Cuts were less drastic at the Centers for Medicare and Medicaid Services, where Trump’s Republican administration wants to avoid the appearance of debilitating the health insurance programs that cover roughly half of Americans, many of them poor, disabled and elderly.

However, the impact will still be felt, with the department slashing much of the workforce at the Office of Minority Health.

Jeffrey Grant, a former CMS deputy director, said the office is not part of a diversity, equity and inclusion program, the kind Trump’s Republican administration has sought to end.

“This is not a DEI initiative. This is meeting people where they are and meeting their specific health needs,” said Grant, who resigned last month and now helps place laid-off CMS employees into new jobs.

Beyond layoffs at federal health agencies, cuts are beginning at state and local health departments as a result of an HHS move last week to pull back more than $11 billion in COVID-19-related money.
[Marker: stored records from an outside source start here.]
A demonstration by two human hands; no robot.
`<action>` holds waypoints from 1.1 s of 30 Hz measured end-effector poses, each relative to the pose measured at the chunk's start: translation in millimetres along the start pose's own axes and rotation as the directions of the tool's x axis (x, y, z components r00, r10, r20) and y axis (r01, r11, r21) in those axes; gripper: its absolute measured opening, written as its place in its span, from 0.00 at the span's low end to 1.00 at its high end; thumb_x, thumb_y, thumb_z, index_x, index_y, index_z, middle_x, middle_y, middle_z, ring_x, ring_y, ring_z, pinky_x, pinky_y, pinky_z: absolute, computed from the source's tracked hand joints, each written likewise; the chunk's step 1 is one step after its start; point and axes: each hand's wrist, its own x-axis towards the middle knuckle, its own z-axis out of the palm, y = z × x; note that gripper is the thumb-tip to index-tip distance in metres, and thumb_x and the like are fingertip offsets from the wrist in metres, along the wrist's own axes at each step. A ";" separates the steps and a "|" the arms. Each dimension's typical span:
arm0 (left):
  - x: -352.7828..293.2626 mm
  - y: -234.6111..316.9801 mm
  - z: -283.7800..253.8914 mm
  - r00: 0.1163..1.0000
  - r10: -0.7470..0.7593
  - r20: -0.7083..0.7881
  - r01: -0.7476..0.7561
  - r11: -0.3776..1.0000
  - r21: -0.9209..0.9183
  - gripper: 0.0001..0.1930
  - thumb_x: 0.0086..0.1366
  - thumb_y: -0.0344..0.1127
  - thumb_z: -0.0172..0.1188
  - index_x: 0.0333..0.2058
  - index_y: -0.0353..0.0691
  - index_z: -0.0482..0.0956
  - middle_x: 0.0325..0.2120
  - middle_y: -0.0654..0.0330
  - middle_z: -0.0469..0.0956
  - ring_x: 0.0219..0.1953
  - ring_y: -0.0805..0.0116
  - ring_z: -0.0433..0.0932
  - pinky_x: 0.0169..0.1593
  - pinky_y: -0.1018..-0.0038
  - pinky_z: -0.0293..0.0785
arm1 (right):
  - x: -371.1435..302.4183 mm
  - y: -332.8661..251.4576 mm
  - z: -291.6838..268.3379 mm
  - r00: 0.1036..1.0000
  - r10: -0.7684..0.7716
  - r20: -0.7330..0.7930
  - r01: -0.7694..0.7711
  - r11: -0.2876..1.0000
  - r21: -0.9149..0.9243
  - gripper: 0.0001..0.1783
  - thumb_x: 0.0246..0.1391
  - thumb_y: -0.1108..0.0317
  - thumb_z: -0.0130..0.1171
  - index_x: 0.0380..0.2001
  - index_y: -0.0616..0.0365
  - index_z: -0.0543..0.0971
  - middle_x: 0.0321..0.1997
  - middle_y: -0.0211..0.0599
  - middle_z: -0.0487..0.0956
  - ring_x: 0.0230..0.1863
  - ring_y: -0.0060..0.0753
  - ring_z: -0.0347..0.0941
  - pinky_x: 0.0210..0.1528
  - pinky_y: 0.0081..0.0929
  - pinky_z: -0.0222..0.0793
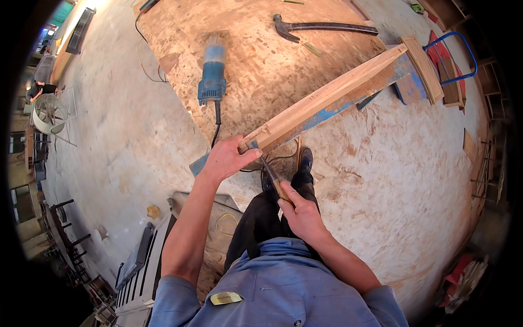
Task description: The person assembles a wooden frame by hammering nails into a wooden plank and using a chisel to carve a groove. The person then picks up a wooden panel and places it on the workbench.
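A long, pale wooden bar (327, 102) with a shaped edge lies slantwise along the near edge of the worktable (250, 71). My left hand (223, 161) is closed on the bar's near end, its thumb beside a chisel blade. My right hand (304, 217) wraps round the wooden handle of the chisel (271, 171). The chisel's tip meets the end of the bar by my left thumb, and the exact contact is partly hidden. On the tabletop left of the bar lies a blue corded power tool (213, 76). A claw hammer (327, 26) rests near the far edge.
A black cord runs from the power tool over the table edge, near my feet. Wooden boards (425, 71) and a blue tube frame (471, 54) stand at the right. A slatted grey bench (144, 267) is close on my left. Farther left are a round fan (50, 114) and another person (42, 88).
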 end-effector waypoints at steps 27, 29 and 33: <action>1.0 4.9 4.9 0.992 0.065 -0.105 -0.049 0.988 0.148 0.22 0.52 0.39 0.68 0.46 0.37 0.80 0.35 0.44 0.79 0.44 0.44 0.77 0.48 0.58 0.74 | 8.3 -16.1 -14.5 0.996 0.065 0.053 -0.061 0.996 -0.072 0.25 0.64 0.64 0.56 0.64 0.53 0.69 0.38 0.56 0.82 0.38 0.56 0.80 0.43 0.38 0.75; 0.5 -1.0 9.7 0.990 0.081 -0.114 -0.062 0.986 0.158 0.22 0.51 0.38 0.68 0.45 0.36 0.80 0.34 0.44 0.78 0.43 0.44 0.77 0.47 0.57 0.74 | 7.1 4.2 -0.9 1.000 -0.028 0.001 0.028 0.999 -0.038 0.25 0.64 0.65 0.57 0.64 0.53 0.70 0.40 0.56 0.81 0.39 0.55 0.80 0.43 0.37 0.75; 0.5 -1.2 9.7 0.979 0.141 -0.145 -0.115 0.978 0.173 0.19 0.54 0.42 0.68 0.40 0.37 0.79 0.32 0.44 0.79 0.42 0.45 0.78 0.44 0.55 0.77 | 9.6 30.1 9.1 1.000 0.010 0.017 -0.011 0.999 0.042 0.27 0.63 0.65 0.58 0.64 0.54 0.69 0.42 0.55 0.82 0.40 0.49 0.82 0.44 0.33 0.75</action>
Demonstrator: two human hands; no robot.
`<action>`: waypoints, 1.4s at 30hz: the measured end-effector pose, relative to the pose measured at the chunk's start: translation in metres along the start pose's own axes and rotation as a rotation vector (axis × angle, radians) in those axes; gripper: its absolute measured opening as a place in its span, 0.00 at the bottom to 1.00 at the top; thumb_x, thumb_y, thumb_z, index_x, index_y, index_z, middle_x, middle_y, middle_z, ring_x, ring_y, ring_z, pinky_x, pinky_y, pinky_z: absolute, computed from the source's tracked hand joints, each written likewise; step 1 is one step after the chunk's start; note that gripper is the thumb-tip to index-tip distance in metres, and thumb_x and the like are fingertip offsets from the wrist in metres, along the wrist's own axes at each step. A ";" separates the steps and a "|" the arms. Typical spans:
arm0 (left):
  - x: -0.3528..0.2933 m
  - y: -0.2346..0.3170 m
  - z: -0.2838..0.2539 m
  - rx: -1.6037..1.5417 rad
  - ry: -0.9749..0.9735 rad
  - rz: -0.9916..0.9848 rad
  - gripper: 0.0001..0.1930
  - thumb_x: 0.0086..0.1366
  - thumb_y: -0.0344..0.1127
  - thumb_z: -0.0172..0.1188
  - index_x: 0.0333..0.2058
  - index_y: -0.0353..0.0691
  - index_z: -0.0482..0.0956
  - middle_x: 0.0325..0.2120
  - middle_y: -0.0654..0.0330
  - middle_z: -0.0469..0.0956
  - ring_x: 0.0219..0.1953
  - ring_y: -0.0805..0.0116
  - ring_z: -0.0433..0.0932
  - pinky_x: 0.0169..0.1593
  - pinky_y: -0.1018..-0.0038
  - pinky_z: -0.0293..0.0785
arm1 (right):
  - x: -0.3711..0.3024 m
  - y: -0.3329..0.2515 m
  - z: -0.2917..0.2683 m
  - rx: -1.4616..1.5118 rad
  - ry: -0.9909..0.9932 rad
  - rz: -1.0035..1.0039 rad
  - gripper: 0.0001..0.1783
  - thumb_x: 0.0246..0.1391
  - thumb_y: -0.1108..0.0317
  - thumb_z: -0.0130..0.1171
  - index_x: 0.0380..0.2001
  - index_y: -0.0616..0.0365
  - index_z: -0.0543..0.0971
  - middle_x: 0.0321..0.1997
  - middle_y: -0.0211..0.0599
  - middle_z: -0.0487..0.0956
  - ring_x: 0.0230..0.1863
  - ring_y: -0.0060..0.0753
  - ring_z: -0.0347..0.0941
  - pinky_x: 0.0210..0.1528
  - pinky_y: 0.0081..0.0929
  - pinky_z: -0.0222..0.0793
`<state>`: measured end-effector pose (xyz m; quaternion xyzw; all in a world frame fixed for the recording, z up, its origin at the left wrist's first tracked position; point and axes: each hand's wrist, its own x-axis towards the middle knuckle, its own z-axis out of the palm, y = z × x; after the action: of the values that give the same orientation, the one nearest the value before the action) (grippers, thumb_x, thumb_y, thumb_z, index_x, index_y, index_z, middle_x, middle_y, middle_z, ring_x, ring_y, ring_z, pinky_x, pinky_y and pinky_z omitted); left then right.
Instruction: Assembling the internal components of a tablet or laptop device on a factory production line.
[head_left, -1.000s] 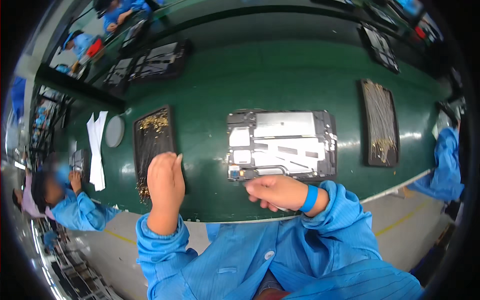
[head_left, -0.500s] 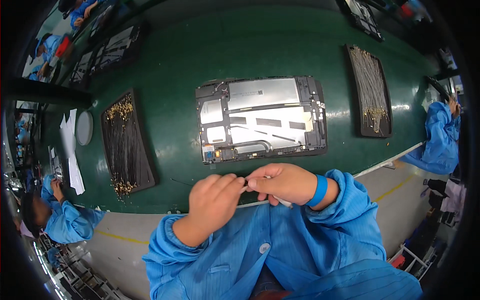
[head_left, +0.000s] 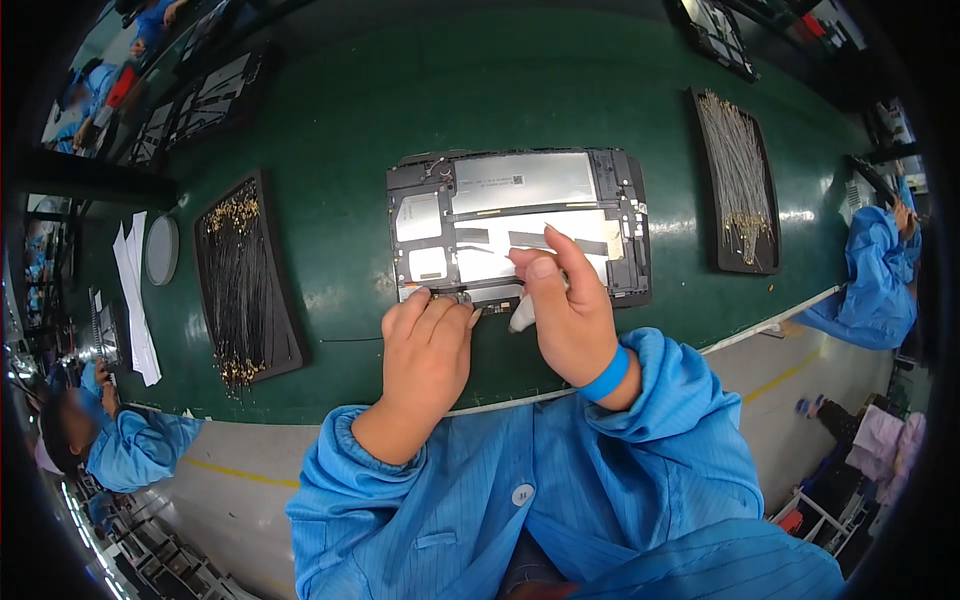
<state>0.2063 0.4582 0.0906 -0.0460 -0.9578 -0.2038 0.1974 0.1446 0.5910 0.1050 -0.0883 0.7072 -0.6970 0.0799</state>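
An opened tablet [head_left: 525,183], with silver battery panels and black ribbon strips, lies in front of me. My left hand [head_left: 428,345] presses its bunched fingertips on the near left edge. From under that hand a thin black cable [head_left: 350,340] runs out to the left over the table; the grip on it is partly hidden. My right hand [head_left: 580,325] hovers over the near middle of the tablet, thumb and forefinger extended. Its lower fingers curl round a small white object [head_left: 522,316] whose kind I cannot make out.
A dark tray [head_left: 285,345] of black cables with gold ends stands left, and another tray [head_left: 765,180] of grey cables right. White paper strips [head_left: 135,300] and a round dish [head_left: 162,250] lie far left. Co-workers in blue sit at both sides.
Both hands have moved apart and forward, from in front of the tablet onto its near edge and middle. The black cable has come along with my left hand.
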 end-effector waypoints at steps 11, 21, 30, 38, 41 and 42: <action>0.003 0.004 -0.005 0.062 -0.057 0.015 0.10 0.44 0.28 0.58 0.29 0.40 0.73 0.29 0.59 0.72 0.39 0.56 0.67 0.41 0.65 0.60 | 0.001 0.019 0.000 -0.017 0.017 -0.354 0.14 0.52 0.71 0.43 0.43 0.61 0.62 0.39 0.45 0.73 0.31 0.26 0.69 0.34 0.20 0.65; 0.004 0.005 -0.005 0.048 -0.055 0.004 0.09 0.44 0.27 0.58 0.28 0.39 0.73 0.29 0.58 0.73 0.38 0.57 0.69 0.41 0.65 0.60 | 0.004 0.017 0.002 -0.062 -0.016 -0.368 0.11 0.50 0.73 0.45 0.39 0.64 0.66 0.36 0.48 0.73 0.35 0.43 0.71 0.38 0.28 0.66; 0.001 0.002 -0.008 0.046 -0.110 0.015 0.10 0.45 0.29 0.56 0.29 0.37 0.72 0.31 0.57 0.72 0.38 0.55 0.68 0.42 0.65 0.59 | 0.016 -0.010 0.010 -0.441 -0.367 -0.645 0.09 0.43 0.70 0.50 0.30 0.63 0.71 0.26 0.44 0.73 0.27 0.45 0.69 0.27 0.31 0.67; -0.022 0.017 -0.026 -0.334 -0.022 -0.672 0.10 0.54 0.37 0.52 0.30 0.36 0.71 0.30 0.59 0.72 0.30 0.62 0.70 0.35 0.71 0.64 | 0.027 0.000 0.000 0.091 -0.063 0.119 0.15 0.53 0.60 0.41 0.36 0.61 0.65 0.27 0.38 0.72 0.20 0.23 0.67 0.20 0.20 0.65; -0.018 0.015 -0.032 -1.294 0.069 -1.479 0.14 0.58 0.43 0.47 0.33 0.38 0.68 0.26 0.64 0.70 0.21 0.77 0.68 0.23 0.82 0.64 | 0.026 -0.001 -0.001 0.264 0.007 0.170 0.18 0.55 0.57 0.38 0.42 0.60 0.60 0.29 0.37 0.71 0.21 0.20 0.67 0.19 0.16 0.64; -0.016 0.009 -0.028 -1.315 0.207 -1.495 0.12 0.58 0.41 0.48 0.34 0.38 0.67 0.23 0.65 0.70 0.20 0.77 0.68 0.22 0.83 0.63 | 0.027 -0.002 -0.002 0.289 0.012 0.160 0.20 0.55 0.57 0.38 0.44 0.60 0.58 0.30 0.38 0.71 0.21 0.20 0.67 0.19 0.15 0.64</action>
<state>0.2325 0.4549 0.1113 0.4859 -0.4159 -0.7679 0.0362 0.1183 0.5871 0.1075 -0.0154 0.6046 -0.7835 0.1428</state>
Some health departments have identified hundreds of jobs that stand to be eliminated, “some of them overnight, some of them are already gone,” said Lori Tremmel Freeman, chief executive of the National Association of County and City Health Officials.

A coalition of state attorneys general sued the Trump administration on Tuesday, arguing the cuts are illegal, would reverse progress on the opioid crisis and would throw mental health systems into chaos.

HHS has not provided additional details or comments about Tuesday’s mass firings, but on Thursday, it provided a breakdown of some of the cuts:

  • 3,500 jobs at the FDA, which inspects and sets safety standards for medications, medical devices and foods.
  • 2,400 jobs at the CDC, which monitors for infectious disease outbreaks and works with public health agencies nationwide.
  • 1,200 jobs at the NIH, the world’s leading medical research agency.
  • 300 jobs at the CMS, which oversees the Affordable Care Act marketplace, Medicare and Medicaid.